SIFMA v. CFTC: Cross-border Scope Goes Too Far
October 23, 2012
NEW YORK -- The Commodity Futures Trading Commission’s proposals to make “non-U.S. persons” register as swap dealers in the United States go too far, Securities Industry and Financial Markets Association chief executive Tim Ryan said at the trade group’s annual meeting here.
The commodity futures regulator’s plan to oversee swaps made by foreign firms with U.S. participants departs from international standards and needs to be re-thought, Ryan said.
The regulator’s guidance on the cross-border application of its swap dealership rules “breaks from standards of international comity by giving US regulators unprecedented regulatory scope over activities taking place in Europe, Asia and other jurisdictions,” he said.

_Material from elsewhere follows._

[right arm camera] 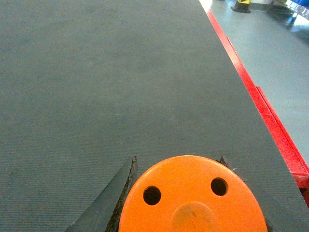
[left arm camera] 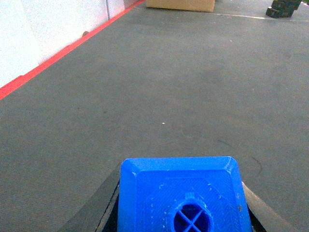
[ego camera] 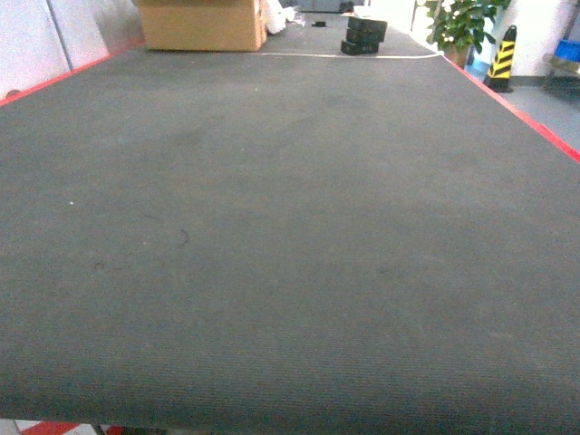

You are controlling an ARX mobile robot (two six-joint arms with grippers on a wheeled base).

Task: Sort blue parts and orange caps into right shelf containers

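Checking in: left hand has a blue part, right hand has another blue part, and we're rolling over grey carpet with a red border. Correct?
Not quite. The right hand holds an orange cap, not a blue part; the right wrist view shows its flat orange top with small holes between the fingers. The left hand does hold a blue part, and the grey carpet has a red border.

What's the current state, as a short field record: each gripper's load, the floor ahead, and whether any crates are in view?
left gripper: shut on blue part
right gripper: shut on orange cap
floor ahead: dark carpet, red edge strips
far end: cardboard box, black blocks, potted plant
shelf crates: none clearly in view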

“Fine-tuning is expected,’’ Gensler said. “We welcome inquiries from market participants. My fellow commissioners and I, along with the CFTC staff, are all committed to sorting through issues as they arise.’’

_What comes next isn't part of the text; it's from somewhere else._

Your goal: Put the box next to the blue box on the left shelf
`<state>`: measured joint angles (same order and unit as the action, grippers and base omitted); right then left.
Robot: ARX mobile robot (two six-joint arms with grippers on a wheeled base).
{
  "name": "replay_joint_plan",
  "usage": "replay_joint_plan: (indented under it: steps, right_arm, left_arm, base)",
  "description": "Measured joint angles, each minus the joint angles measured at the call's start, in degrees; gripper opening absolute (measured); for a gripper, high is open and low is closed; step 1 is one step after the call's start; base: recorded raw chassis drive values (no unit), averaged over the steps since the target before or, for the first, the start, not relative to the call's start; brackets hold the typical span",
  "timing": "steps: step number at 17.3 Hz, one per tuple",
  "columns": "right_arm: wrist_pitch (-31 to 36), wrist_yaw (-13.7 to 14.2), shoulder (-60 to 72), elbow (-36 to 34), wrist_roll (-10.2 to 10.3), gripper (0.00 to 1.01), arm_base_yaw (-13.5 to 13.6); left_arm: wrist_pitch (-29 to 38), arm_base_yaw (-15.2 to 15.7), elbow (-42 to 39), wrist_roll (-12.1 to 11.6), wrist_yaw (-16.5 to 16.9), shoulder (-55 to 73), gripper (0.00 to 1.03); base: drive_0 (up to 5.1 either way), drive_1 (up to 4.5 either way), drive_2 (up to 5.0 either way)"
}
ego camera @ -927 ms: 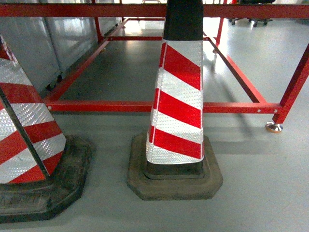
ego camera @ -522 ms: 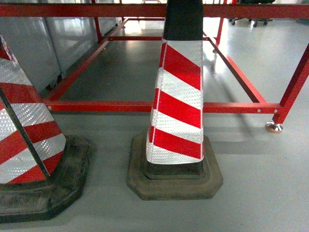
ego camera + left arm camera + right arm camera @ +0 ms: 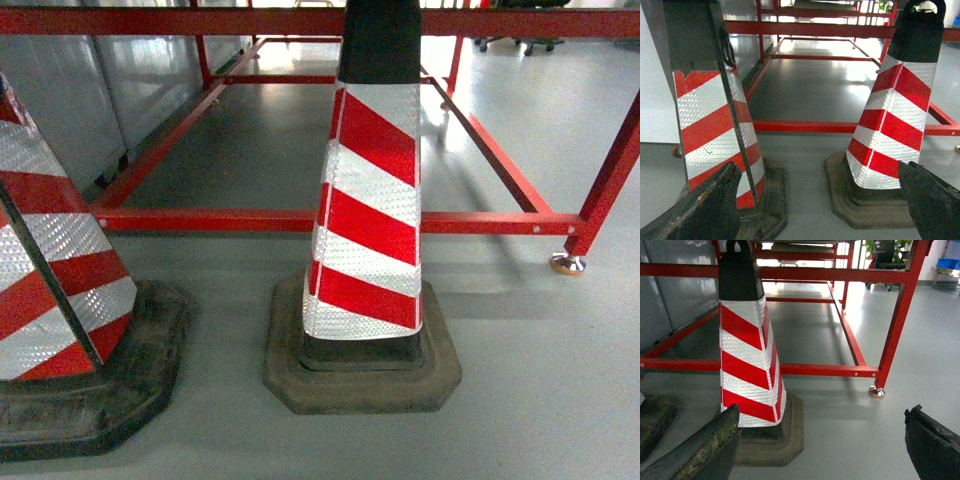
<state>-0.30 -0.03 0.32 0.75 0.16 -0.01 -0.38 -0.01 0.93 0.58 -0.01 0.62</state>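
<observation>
The box, the blue box and the left shelf are out of view in all three views. My left gripper (image 3: pixel 817 202) is open, its dark fingers (image 3: pixel 710 205) wide apart at the bottom corners of the left wrist view, with only grey floor between them. My right gripper (image 3: pixel 820 442) is also open and holds nothing; its fingers (image 3: pixel 932 442) frame bare floor low in the right wrist view. Neither gripper shows in the head view.
A red-and-white striped cone (image 3: pixel 368 210) on a dark rubber base stands straight ahead, and a second cone (image 3: pixel 55 270) stands at the left. Behind them runs a low red steel frame (image 3: pixel 220 220) with a footed leg (image 3: pixel 568 262). Grey panels (image 3: pixel 70 90) stand back left. A small blue shape (image 3: pixel 946 263) lies far off.
</observation>
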Motion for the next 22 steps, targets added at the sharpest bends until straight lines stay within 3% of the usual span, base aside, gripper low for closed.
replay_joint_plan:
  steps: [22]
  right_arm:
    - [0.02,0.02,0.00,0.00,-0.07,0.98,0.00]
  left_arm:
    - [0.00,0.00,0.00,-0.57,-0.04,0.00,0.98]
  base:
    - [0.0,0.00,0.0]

Ryan said there has been an “unprecedented outcry’’ from G20 finance ministers and regulators about some the extraterritorial impact of Dodd-Frank Wall Street Reform Act rule-making, including not just this derivative reform but also the Volcker Rule, which would preclude banks from trading with their own shareholders’ capital.
But the oversight of foreign firms and the thresholds on which should have to register with the CFTC need to be reworked, he said, as Asia and Europe move in different directions on the same question.
“It’s time to step back, review what we are trying to accomplish, and find a better
approach to getting it done,’’ he said. “We cannot afford conflicting and overlapping rules proposals which produce extended uncertainty for everyone in the economy.’’
But cross-border application of swaps market reforms are not going away, Gensler said.